Brief Take: Why was it so important to work again with Rooney Mara and Casey Affleck?
David Lowery: One of the main reasons I wanted to have them on screen together again is that they are so good together. They have a really strong chemistry. They really like each other. They have a sense of a history to them, even though they’ve never been in a relationship together, but they feel like they have, when they’re around each other. And that’s something that you get as a director, you just want to utilize, you want to use it. I’ve noticed that the first time they worked together, that we shot a lot more footage, because they are so good together. When it came time to make this movie, and to cast these roles, we wanted a pair of actors that felt like an on-screen couple and I also wanted two actors that would be trusting me, because I knew I would be asking a lot of them in this film. It helps that we’re just friends. Because I could reach out to them as friends and say, “hey, we’re making this weird movie in Texas this summer”, and they want to be a part of it. They were able to respond as friends. They were able to come and hang out for the summer and make a cool movie. It was nice to have the pressures of the industry off our shoulders and just make something cool together.
BT: What is the significance of the Prognosticator scene with Will Oldham?
DL: That scene came about while I was writing the movie because I just felt like it was time to have some dialogue. *laughing* It just felt like the right time for someone to talk about something. And the right thing to talk about seemed to be this existential dilemma that I myself was having at that point in my life. I was very aware of own mortality and my own seeming meaninglessness in the face of existence and in the fact that existence seemed to not have a rosy future. I felt like the world was going to end sooner than anyone would like and I was just feeling very depressed and fatalistic. And I didn’t like that. I wanted to find a way to find hope in all of the ills of the world. So that monologue is representative of my own pursuit of a way to find peace and solace, and once I had written it, it just felt natural to offer it to Will because we had made one film before in which he had delivered an epic monologue. I knew he could do it. I think that every singer-songwriter is a storyteller and for an actor to be able to hold the screen for eight minutes, with no one else speaking, they have to be a good storyteller.
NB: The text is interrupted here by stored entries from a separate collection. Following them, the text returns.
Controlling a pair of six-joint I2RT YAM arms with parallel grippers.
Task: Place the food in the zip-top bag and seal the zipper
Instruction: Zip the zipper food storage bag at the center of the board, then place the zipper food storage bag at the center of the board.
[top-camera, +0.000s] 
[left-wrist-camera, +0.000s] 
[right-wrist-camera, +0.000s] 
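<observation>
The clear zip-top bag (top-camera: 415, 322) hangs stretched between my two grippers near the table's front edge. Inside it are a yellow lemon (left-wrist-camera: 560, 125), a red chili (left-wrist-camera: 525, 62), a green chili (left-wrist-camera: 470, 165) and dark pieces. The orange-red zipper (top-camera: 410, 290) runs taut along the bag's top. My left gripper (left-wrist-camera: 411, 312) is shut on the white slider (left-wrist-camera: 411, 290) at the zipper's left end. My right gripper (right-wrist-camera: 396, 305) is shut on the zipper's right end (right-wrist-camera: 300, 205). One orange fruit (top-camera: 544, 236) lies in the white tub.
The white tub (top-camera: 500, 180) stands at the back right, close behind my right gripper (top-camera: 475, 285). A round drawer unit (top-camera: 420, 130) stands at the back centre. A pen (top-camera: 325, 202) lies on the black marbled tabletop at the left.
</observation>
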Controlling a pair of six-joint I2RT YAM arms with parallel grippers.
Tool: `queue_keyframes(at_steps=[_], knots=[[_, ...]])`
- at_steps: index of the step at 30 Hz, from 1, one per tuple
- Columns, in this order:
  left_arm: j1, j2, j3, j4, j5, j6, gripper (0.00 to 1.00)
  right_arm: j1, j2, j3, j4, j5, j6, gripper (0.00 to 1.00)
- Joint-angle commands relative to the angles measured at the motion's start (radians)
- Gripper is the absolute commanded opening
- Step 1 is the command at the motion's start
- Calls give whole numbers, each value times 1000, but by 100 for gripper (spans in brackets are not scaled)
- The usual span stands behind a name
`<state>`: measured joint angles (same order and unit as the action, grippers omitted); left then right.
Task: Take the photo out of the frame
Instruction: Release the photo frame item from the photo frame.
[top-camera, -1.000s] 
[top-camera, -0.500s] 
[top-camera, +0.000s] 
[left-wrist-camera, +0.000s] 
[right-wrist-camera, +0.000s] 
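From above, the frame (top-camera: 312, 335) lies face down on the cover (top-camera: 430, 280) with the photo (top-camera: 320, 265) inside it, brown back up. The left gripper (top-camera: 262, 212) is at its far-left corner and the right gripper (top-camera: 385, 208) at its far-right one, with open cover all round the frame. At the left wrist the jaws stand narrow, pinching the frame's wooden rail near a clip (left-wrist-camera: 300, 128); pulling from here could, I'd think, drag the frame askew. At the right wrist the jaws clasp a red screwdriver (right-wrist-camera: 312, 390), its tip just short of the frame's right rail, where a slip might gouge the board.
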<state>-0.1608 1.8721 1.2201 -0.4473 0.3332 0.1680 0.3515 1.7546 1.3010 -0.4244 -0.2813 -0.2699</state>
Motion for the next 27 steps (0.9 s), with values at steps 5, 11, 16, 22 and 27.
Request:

So we asked Will, thankfully he said yes, this is the third time we have collaborated, and I am looking forward to continuing that collaboration in the future in one way or the other. He’s one of my favourite musicians and it’s a real honour to get to have him be a part of this film and to have that the third film that we worked on together. I’m lucky that he trusted me and keep doing movies with me.
He read the monologue word for word, every syllable, every pause was what was written. He really respects what is on the page in a way that is meaningful to me. Normally I’m fine with an actor changing it to fit their personal cadence, or how they want to perform the scene, but it was also really great to see what I had written could be respected and could be translated in such a literal fashion, and still work, that was a real gift to me as a director.
BT: Why was it so important to work with A24?
DL: We were just starting to talk to them at the latter stages of the Moonlight Oscars campaign, I guess actually the early stages of it. We first told them about the movie in November. So they were aware of it. Because we were big fans of it, we wanted them to be aware of it because we felt like this was a movie they could handle. They would know how to market it and how to get it out there. We kept the conversation going, and at a certain point we showed it to them and they were into it, and that was that. We didn’t show it to anybody else and we were just happy to go with them, because we knew it would be right home for the film. They put out some of my favourite movies. They really know how to handle a specific type of movie and to do justice that a certain type of film. So to be amongst those titles is a great honour.
BT: What is the significance of the smaller ‘a’ in the title A Ghost Story?
DL: The titles were all drawn by me *laughing* very late in the game. Then I just took them to Photoshop and make them look nice. So at the beginning, I wanted the “Ghost Story” part to be bigger and the “A” to be smaller. Each time, the kerning is a little bit different on each letter. At the end, it was just exactly as I had written it and literally a scan of a piece of paper on which I wrote it.
A Ghost Story opens in Toronto and Vancouver this Friday and August 4th in Montreal.